“What on earth have I to do with that?” he asked, looking up at her, a little put out and evidently unwilling to take any risks. “What is it anyhow?”

“Now look here, Dimmy,” she said, “do be a good fellow: it’s all for your good.”

“Well anyhow,” he said, “I can’t get an answer for two days.”

“Yes you can,” she said, “I’ve sent Dolly a little note typewritten, and signed it in your name; and you can call it a ‘matter of which you have given him private notice.’”

“Oh, you have!” said Demaine, almost moved to energy.

“Yes, I have,” said Mary Smith firmly. “There are a hundred and eight questions to-day; it’s half-past three and you’ve time to get down to the House comfortably. I’ll take you there.”

She did: and amid the general indifference of most members in a crowded House, the amusement of perhaps a couple of dozen, and the red-hot silent rage of at least two, G. M. Demaine in a half-audible voice, mumbled his query.

The Prime Minister received more than a murmur of applause when he answered in his clear and rather high voice that in a matter of such importance and in a moment such as this, it was not to the interest of the country to give a public reply.

If there was one thing George Mulross Demaine dreaded more than another it was to be questioned, and still more to be congratulated, upon things he did not understand. Luckily for him a scene of some violence connected with the religious differences of the Scotch, prevented the immediate opening of the debate at the end of Questions, and he had the opportunity to slip away. But to his terror he found the motor waiting for him and Mary Smith beckoning him from within; like the fascinated bird of the legend he was captured. He hoped that she would drive him to some more congenial air.

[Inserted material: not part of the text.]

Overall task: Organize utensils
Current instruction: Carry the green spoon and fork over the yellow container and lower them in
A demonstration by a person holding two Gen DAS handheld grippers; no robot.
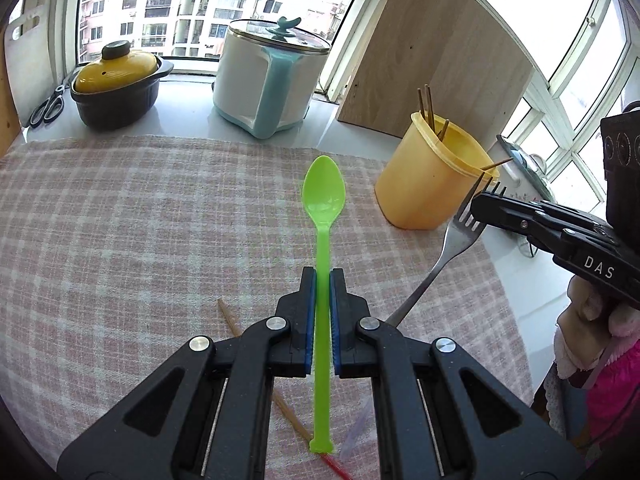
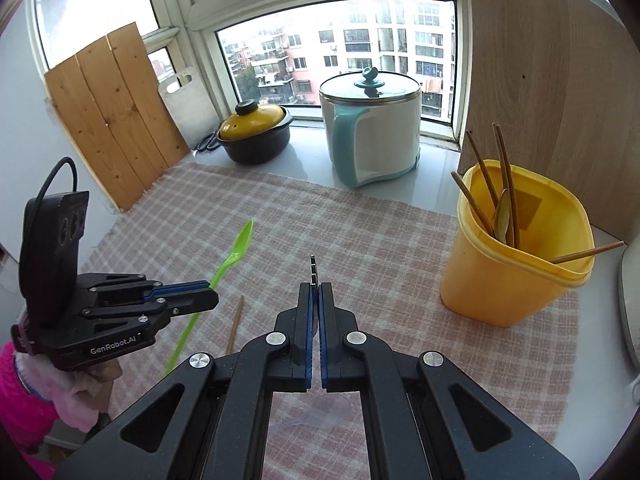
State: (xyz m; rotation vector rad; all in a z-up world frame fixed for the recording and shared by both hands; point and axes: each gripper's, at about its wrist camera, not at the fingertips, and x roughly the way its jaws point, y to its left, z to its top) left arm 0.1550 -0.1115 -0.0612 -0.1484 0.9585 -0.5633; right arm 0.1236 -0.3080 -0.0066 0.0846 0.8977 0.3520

But no, she produced, from a large and business-like wallet which she only carried in her most imperious moments, two questions to be set down for the day after the morrow.

He took them with a groan and yielded as yield he must to her command that he should set them down. They were of no importance, the one was to his uncle by a second marriage, the First Civil Lord, to ask him the name of a Company that had proved less able than was expected in the manufacture of armour plates; the other to his cousin the Chancellor of the Exchequer asking if the action of some obscure servant of the Treasury in a peaceful Buckinghamshire village had received the attention which his recent services seemed to require.